Python has a very useful feature of function decorators, which, moreover, allows composition. For example, if write a function foo
, then you can state that you would like foo
to be memoized, but also retried more than a single time in case of a cache miss in which foo
also raises an exception, by:
@lru_cache
@retry
def foo(...):
Decorator composability allows developing functions like foo
and individual function decorators independently, and then mixing them as needed. It would be nice if we could do so in C++ as well (to the extent possible).
While there are several questions on StackOverflow regarding function decorators, they all seem to generate non-composable ones, due to rigid assumptions on the signature of the decorated function. E.g., consider the excellent top-voted answer to this question.

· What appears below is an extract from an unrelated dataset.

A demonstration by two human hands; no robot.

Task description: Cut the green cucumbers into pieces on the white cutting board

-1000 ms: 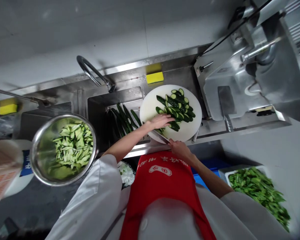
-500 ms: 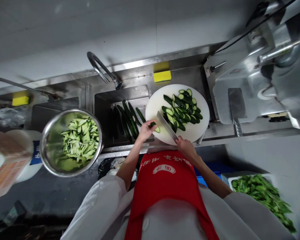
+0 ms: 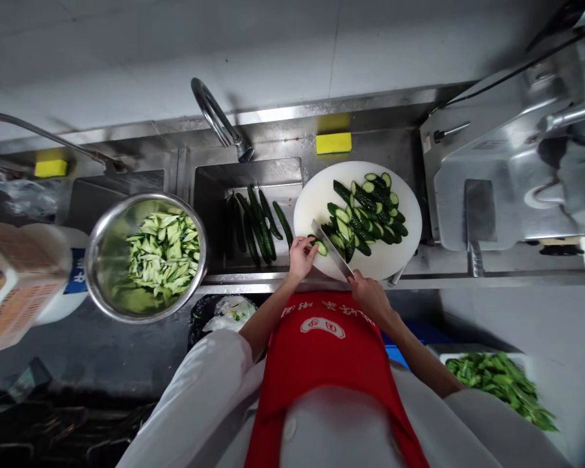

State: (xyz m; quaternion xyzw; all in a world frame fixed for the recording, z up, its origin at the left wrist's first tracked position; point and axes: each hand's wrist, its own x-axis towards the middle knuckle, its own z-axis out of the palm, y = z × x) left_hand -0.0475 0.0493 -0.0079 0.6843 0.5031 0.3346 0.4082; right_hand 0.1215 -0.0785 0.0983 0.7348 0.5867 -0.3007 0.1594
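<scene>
My right hand (image 3: 369,296) is closed on the handle of a knife (image 3: 332,252), whose blade slants over the round white cutting board (image 3: 305,211). Left of the blade, my left hand (image 3: 302,257) has its fingers closed on a short cucumber piece (image 3: 320,247) with a pale cut face, at the board's left edge. Cut cucumber pieces (image 3: 365,220) are heaped on the board, right of the blade. Several whole cucumbers (image 3: 257,227) lie in the sink to the left. Sliced cucumber (image 3: 166,250) fills part of a steel bowl (image 3: 97,286) farther left.
A tap (image 3: 217,117) arches over the sink (image 3: 209,195). One yellow sponge (image 3: 333,143) lies behind the board, another (image 3: 51,168) at the far left. A second cleaver (image 3: 480,211) rests on the right. Leafy greens (image 3: 504,383) fill a container at lower right.
The view has shifted, so the board and sink appear farther right. The knife blade now lies closer to the cucumber piece in my left hand, with its tip lower on the board.
</scene>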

The decoration is of the form
template <typename R, typename... Args>
std::function<R (Args...)> memo(R (*fn)(Args...)) {
Consequently, it cannot be applied to the result of itself (admittedly not much of an issue for the specific decorator use of memoization).

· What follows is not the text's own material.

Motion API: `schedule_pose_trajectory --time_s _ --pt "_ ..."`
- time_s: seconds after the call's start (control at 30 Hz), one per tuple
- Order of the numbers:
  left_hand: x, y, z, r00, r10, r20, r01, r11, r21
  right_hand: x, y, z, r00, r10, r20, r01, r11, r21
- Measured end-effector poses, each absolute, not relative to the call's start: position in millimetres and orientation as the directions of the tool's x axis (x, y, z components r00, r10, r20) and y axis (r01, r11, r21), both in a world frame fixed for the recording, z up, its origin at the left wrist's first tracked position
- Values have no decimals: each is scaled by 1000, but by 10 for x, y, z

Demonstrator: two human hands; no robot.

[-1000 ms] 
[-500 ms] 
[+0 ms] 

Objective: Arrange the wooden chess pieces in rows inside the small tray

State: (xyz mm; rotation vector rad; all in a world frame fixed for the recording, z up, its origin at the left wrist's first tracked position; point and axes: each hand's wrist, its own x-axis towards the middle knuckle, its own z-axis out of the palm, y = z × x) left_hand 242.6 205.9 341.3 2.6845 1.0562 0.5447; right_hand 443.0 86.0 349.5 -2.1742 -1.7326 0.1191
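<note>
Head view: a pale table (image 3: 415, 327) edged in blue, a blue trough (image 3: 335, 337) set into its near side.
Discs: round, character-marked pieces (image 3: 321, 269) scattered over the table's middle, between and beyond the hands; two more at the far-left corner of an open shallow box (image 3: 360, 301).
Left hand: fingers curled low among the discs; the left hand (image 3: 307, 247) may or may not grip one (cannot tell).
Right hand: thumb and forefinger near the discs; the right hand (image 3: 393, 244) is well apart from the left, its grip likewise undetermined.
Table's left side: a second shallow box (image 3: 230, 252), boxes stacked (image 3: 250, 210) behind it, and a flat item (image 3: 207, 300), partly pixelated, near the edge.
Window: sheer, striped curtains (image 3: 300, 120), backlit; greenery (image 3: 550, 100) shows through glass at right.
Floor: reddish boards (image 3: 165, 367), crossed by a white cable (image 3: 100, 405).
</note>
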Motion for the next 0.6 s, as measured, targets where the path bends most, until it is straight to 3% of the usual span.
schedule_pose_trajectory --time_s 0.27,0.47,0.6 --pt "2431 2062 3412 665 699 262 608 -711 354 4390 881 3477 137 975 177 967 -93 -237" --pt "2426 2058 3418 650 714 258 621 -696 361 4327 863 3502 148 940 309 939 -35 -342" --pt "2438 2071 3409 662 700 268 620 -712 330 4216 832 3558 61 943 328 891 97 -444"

How can we write composable function decorators, then?
Another way to create composable function decorators is by using a set of mixin classes.

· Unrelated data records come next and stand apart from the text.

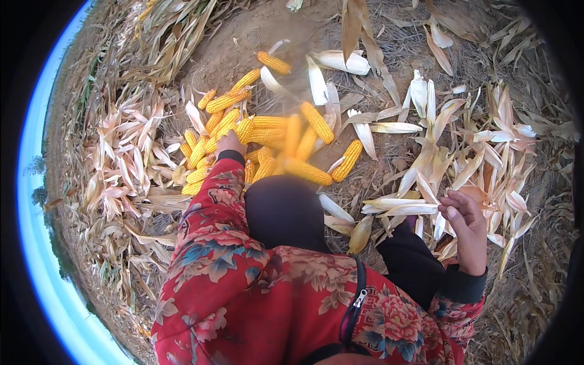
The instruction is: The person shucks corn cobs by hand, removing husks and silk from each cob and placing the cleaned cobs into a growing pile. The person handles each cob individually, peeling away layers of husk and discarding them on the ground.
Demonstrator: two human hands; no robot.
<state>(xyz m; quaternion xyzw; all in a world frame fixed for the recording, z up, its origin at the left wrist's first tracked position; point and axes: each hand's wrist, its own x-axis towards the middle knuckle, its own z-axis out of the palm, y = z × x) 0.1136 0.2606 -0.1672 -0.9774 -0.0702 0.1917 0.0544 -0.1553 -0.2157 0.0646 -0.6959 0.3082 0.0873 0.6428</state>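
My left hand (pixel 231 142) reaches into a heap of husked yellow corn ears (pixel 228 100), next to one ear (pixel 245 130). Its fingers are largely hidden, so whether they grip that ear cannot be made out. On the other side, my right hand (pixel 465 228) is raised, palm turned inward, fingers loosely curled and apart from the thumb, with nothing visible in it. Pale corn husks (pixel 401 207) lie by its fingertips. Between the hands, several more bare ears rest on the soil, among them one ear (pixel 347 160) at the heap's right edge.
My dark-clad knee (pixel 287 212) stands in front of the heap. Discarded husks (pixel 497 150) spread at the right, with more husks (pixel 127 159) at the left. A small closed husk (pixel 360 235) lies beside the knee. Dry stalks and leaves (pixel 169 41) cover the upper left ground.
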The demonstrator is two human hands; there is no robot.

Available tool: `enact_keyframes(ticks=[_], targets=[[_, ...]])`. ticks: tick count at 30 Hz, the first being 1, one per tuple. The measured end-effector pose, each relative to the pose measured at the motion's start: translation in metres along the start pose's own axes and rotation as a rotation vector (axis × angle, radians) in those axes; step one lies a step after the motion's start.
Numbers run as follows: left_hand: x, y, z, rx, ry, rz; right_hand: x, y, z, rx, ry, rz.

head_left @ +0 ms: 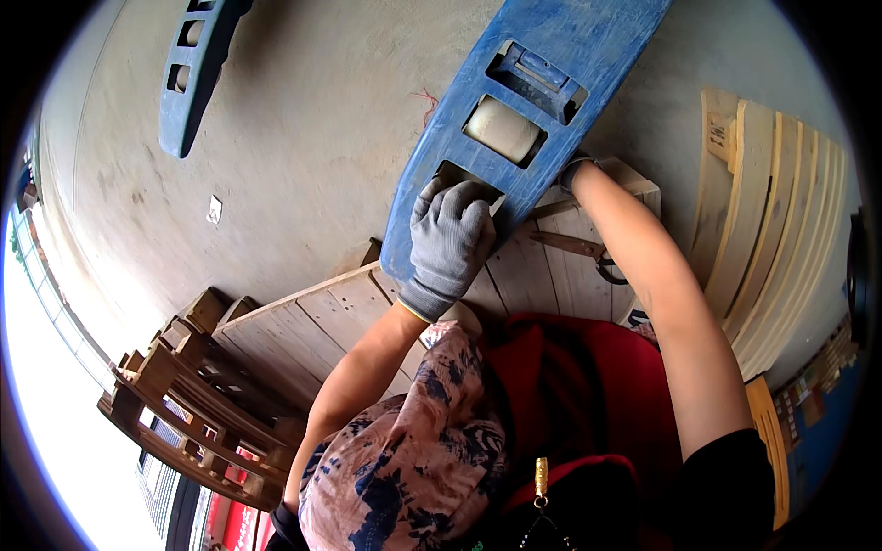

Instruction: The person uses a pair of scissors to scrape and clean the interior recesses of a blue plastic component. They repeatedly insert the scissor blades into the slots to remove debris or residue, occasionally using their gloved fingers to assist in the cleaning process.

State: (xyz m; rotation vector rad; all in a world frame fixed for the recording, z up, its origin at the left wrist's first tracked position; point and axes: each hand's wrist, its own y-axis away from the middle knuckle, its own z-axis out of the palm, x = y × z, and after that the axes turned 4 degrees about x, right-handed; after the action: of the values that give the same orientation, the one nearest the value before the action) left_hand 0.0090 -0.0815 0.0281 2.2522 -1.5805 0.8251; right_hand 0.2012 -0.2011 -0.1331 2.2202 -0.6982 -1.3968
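A scuffed blue plastic roller frame (434, 206) slants up and away before me, its near end over a plank surface. My left hand (448, 231), in a grey knit glove, bends its fingers into the frame's nearest window. The fingertips and whatever they touch inside are hidden. A pale cylindrical roller (504, 129) fills the middle window. Farther up, a third window (537, 81) shows a blue inner bracket with no roller visible. My right hand reaches behind the frame's right edge; only its dark glove cuff (569, 173) shows, so its fingers cannot be seen.
Rusty scissors (572, 244) with black handles lie on the planks (331, 310) by my right forearm. Stacked wooden pallets (200, 406) stand at left, pale slatted pallets (758, 220) at right. Another blue roller frame (189, 89) is at upper left over the concrete floor (296, 124).
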Motion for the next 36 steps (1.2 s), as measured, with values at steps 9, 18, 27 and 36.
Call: enact_keyframes(ticks=[9, 18, 27, 36], targets=[[-0.004, 0.003, 0.002, 0.055, 0.097, -0.107, 0.0, 0.008, -0.001, -0.041, 0.044, 0.031], [-0.002, -0.004, -0.003, 0.053, 0.207, -0.148, -0.004, 0.011, 0.0, -0.044, 0.047, 0.043], [-0.007, -0.007, -0.008, -0.063, 0.345, -0.216, -0.004, 0.008, 0.005, -0.019, 0.041, 0.036], [-0.006, -0.022, -0.017, -0.278, 0.271, -0.203, -0.004, 0.004, 0.007, -0.004, 0.024, 0.027]])
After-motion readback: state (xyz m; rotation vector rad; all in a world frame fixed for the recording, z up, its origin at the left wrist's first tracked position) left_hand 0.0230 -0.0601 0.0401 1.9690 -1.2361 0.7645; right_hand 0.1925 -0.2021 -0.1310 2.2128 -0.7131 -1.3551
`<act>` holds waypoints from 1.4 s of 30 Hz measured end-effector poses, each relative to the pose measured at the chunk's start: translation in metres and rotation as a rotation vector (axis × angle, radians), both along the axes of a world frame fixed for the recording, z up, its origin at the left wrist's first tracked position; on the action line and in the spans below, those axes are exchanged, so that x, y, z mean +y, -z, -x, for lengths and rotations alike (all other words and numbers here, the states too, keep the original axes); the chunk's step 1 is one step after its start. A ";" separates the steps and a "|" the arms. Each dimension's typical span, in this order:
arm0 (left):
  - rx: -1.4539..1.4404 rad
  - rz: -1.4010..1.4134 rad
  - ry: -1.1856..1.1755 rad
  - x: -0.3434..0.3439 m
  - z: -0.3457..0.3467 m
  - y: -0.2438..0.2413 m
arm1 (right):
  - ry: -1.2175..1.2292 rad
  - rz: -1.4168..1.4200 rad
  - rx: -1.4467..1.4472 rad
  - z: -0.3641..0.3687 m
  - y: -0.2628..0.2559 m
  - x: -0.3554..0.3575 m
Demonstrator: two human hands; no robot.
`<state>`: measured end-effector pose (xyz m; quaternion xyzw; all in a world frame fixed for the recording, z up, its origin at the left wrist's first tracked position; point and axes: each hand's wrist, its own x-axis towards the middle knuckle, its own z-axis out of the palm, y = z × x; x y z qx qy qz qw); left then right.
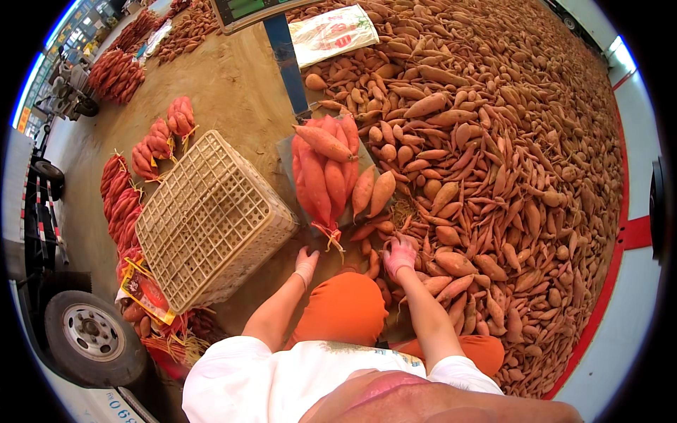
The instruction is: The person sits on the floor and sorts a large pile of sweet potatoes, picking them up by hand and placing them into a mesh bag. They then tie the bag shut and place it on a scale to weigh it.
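My left hand (307,265), in a thin pale pink glove, is over the floor just left of the tied neck of a red mesh bag (317,185). Its fingers are apart, with nothing seen in them. My right hand (400,256), gloved in pink, reaches into the near edge of a large heap of loose sweet potatoes (455,263). Its fingers curl down over some of them; whether they grip one is hidden. The bag is full of sweet potatoes and lies on the platform of a scale (288,153). One loose sweet potato (323,143) rests on top, and two lie beside it.
An upturned beige plastic crate (211,211) stands left of the scale, with filled red mesh bags (121,206) beyond it. The scale's blue post (285,63) carries a display (254,10). A white woven sack (333,34) lies on the heap. A truck wheel (95,338) is at left.
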<state>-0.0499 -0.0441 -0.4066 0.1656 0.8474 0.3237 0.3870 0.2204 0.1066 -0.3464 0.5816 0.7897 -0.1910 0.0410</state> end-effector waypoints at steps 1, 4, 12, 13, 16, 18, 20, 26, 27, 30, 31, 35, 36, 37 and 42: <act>-0.004 0.000 0.043 -0.012 0.001 0.003 | -0.034 -0.060 -0.005 -0.007 -0.001 -0.014; 0.045 0.040 0.106 -0.047 0.009 0.015 | -0.224 -0.180 0.025 -0.019 -0.013 -0.050; 0.060 0.207 0.119 -0.059 -0.004 -0.001 | -0.368 -0.104 -0.167 -0.062 0.010 -0.106; 0.068 0.211 0.123 -0.060 -0.006 -0.003 | -0.366 -0.057 -0.185 -0.060 0.009 -0.107; 0.199 0.162 0.143 -0.062 -0.011 -0.007 | -0.370 0.044 -0.226 -0.055 0.000 -0.106; 0.045 0.087 0.135 -0.059 -0.007 -0.009 | -0.382 0.061 -0.239 -0.049 -0.012 -0.100; -0.018 0.012 0.117 -0.059 -0.005 -0.007 | -0.237 0.155 -0.218 -0.039 -0.020 -0.092; -0.130 -0.008 0.073 -0.041 -0.016 -0.030 | -0.066 0.238 -0.059 -0.054 -0.017 -0.083; -0.253 -0.056 -0.034 -0.059 -0.003 -0.015 | -0.018 0.281 0.143 -0.041 -0.024 -0.080; -0.382 -0.066 -0.083 -0.065 -0.010 -0.003 | 0.069 0.209 0.293 -0.027 -0.020 -0.067; -0.243 -0.160 -0.018 -0.077 -0.007 0.011 | 0.095 0.336 0.323 -0.004 -0.049 -0.057; -0.440 -0.206 -0.116 -0.091 -0.008 0.048 | 0.174 0.493 0.283 0.023 -0.039 -0.018; -0.516 -0.185 -0.134 -0.089 -0.008 0.048 | 0.168 0.496 0.332 0.023 -0.030 -0.011; -0.544 -0.207 -0.144 -0.093 -0.001 0.058 | 0.142 0.500 0.391 0.029 -0.022 -0.007; -0.659 -0.275 -0.135 -0.108 0.024 0.088 | 0.405 0.781 0.761 0.069 0.018 0.015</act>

It follows a minimal, working example:
#include<iostream>
#include<functional>
#include<utility>
#include<type_traits>
template<class T>
struct LoggerDecoratorA: public T {
template<class U>
LoggerDecoratorA(const U &u): T{u} { }
template<typename... Args>
auto operator()(Args&&... args) const ->
typename std::enable_if<
not std::is_same<
typename std::result_of<T(Args...)>::type,
void
>::value,
typename std::result_of<T(Args...)>::type>::type
{
using namespace std;
cout << "> logger A" << endl;
auto ret = T::operator()(std::forward<Args>(args)...);
cout << "< logger A" << endl;
return ret;
}
template<typename... Args>
auto operator()(Args&&... args) const ->
typename std::enable_if<
std::is_same<
typename std::result_of<T(Args...)>::type,
void
>::value,
typename std::result_of<T(Args...)>::type>::type
{
using namespace std;
cout << "> logger A" << endl;
T::operator()(std::forward<Args>(args)...);
cout << "< logger A" << endl;
}
};
template<class T>
struct LoggerDecoratorB: public T {
template<class U>
LoggerDecoratorB(const U &u): T{u} { }
template<typename... Args>
auto operator()(Args&&... args) const ->
typename std::enable_if<
not std::is_same<
typename std::result_of<T(Args...)>::type,
void
>::value,
typename std::result_of<T(Args...)>::type>::type
{
using namespace std;
cout << "> logger B" << endl;
auto ret = T::operator()(std::forward<Args>(args)...);
cout << "< logger B" << endl;
return ret;
}
template<typename... Args>
auto operator()(Args&&... args) const ->
typename std::enable_if<
std::is_same<
typename std::result_of<T(Args...)>::type,
void
>::value,
typename std::result_of<T(Args...)>::type>::type
{
using namespace std;
cout << "> logger B" << endl;
T::operator()(std::forward<Args>(args)...);
cout << "< logger B" << endl;
}
};
int main() {
std::function<int()> fn = [](){
using namespace std;
cout << 42 << endl;
return 42;
};
std::function<void()> vFn = [](){
using namespace std;
cout << "void" << endl;
};
using namespace std;
decltype(fn) aFn =
LoggerDecoratorA<decltype(fn)>(fn);
aFn();
cout << "---" << endl;
decltype(vFn) bVFn =
LoggerDecoratorB<decltype(vFn)>(vFn);
bVFn();
cout << "---" << endl;
decltype(fn) abFn =
LoggerDecoratorA<LoggerDecoratorB<decltype(fn)>>(fn);
abFn();
cout << "---" << endl;
decltype(fn) baFn =
LoggerDecoratorB<LoggerDecoratorA<decltype(fn)>>(fn);
baFn();
}
I'm not sure what of the problems you mentioned it actually solves, but feel free to ask for changes and I'll try to update it if possible.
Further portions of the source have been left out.